Un représentant de la CCN a indiqué, hier, que l'entente actuelle avec la Ville ne permettait pas au service de navettes de circuler sur la promenade Reine-Élizabeth, par exemple, lors de parties de la Ligue canadienne de football qui attireront environ 25 000 partisans au futur stade du parc Lansdowne.
Selon l'entente, ce corridor pourrait être utilisé par un service de transport en commun uniquement lors de grands événements réunissant 40 000 spectateurs et plus. « Pour les événements de 40 000 personnes et plus, notre appui est là. Il va y avoir plus de travail technique et différents scénarios seront étudiés, si pour une raison ou pour une autre, il y a des demandes pour des événements de moindre envergure. Ça ne voudra pas dire que nous allons dire oui », a indiqué le directeur administratif d'aménagement de la capitale à la CCN, François Lapointe, hier.

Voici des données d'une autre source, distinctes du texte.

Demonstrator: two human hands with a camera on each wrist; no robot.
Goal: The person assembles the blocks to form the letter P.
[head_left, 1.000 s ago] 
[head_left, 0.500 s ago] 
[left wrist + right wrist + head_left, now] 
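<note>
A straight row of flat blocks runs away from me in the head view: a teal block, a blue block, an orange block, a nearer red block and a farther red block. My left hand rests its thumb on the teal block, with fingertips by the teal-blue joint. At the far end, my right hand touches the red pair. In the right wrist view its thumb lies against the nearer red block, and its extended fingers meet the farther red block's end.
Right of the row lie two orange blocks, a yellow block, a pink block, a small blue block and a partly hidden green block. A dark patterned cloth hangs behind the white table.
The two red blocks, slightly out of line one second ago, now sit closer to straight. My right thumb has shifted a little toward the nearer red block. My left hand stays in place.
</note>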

Même si la CCN ne ferme pas la porte aux discussions, sa réponse préoccupe le conseiller Jacques Legendre, qui avec ses collègues, auront à décider d'aller ou non de l'avant avec le projet le 13 novembre. « Ça me laisse inconfortable qu'on parle d'un projet de plus de 250 millions $ répartis entre deux partenaires, alors que rien n'est acquis », indique-t-il.
Selon une étude sur le transport réalisée par la firme Delcan, embauchée par le Ottawa Sports & Entertainment Group (OSEG), aucun service de navettes ne sera requis sur la promenade Reine-Élizabeth pour les événements attirant 20 000 personnes au parc Lansdowne.
L'objectivité de cette étude est remise en question par certains élus qui soulignent qu'elle a été payée par OSEG, le partenaire privé de la Ville dans ce projet. Les conseillers souhaitent obtenir une étude indépendante commandée par le Ville. « Il y a une question de crédibilité ici et ce n'est pas de dire que le consultant a tort, mais le public veut savoir ce qui est vrai. L'objectivité est remise en question », indique le président du comité de transport en commun, Alex Cullen.
Le directeur municipal, Kent Kirkpatrick, défend l'intégrité de l'étude, précisant qu'elle a été réalisée en collaboration avec différents départements de la Ville, dont celui d'OC Transpo, de la circulation et du stationnement. Il précise que dans l'ensemble, les coûts pour réaliser le plan de partenariat sont répartis entre la Ville et OSEG, même si cette étude a été financée par le partenaire privé.